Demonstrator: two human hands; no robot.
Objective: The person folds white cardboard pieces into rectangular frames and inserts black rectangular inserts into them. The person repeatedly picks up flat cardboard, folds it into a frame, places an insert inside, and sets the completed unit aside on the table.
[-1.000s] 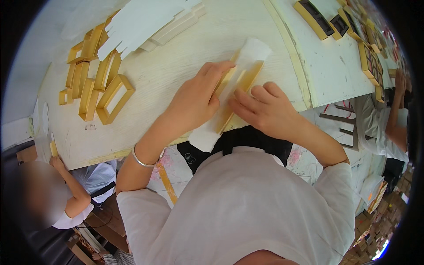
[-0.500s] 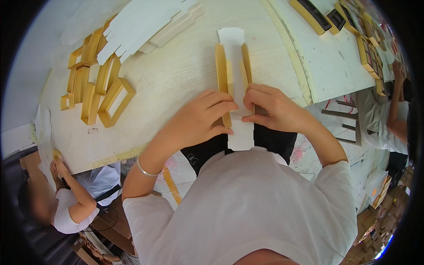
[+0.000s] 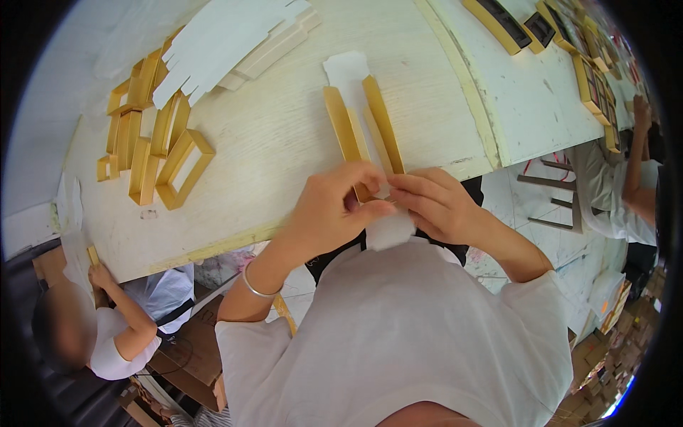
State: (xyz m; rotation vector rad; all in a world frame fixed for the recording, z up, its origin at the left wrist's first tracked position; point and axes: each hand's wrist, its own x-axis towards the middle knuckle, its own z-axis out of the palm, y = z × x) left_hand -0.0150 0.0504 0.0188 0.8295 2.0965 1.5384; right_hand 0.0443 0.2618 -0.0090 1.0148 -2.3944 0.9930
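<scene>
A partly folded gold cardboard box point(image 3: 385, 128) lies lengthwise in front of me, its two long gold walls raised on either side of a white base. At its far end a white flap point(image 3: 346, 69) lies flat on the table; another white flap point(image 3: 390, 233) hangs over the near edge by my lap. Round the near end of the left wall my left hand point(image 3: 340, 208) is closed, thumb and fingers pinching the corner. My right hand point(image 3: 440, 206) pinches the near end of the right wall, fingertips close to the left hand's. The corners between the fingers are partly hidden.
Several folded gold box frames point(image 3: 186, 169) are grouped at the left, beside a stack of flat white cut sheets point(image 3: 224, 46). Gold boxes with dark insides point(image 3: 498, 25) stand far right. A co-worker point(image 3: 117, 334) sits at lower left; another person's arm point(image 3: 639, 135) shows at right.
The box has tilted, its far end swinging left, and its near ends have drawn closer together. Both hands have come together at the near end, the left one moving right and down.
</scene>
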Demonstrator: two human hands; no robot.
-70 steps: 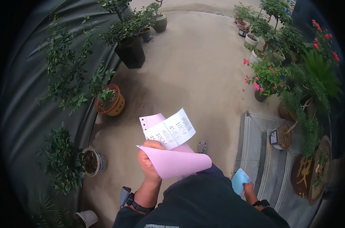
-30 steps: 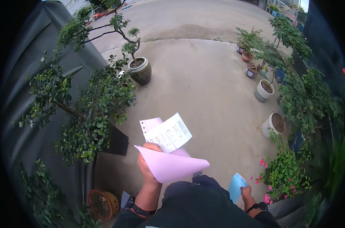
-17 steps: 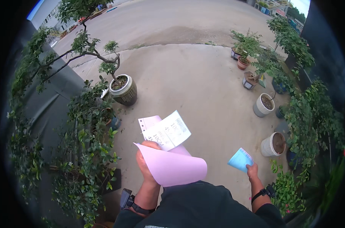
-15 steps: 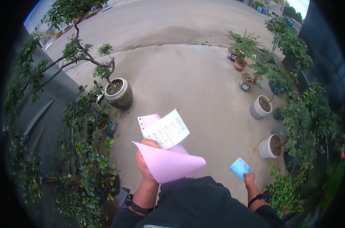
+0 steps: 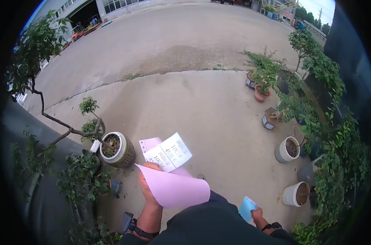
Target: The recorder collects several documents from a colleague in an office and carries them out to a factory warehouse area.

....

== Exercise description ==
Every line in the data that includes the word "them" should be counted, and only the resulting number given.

== Answer to this problem ==
2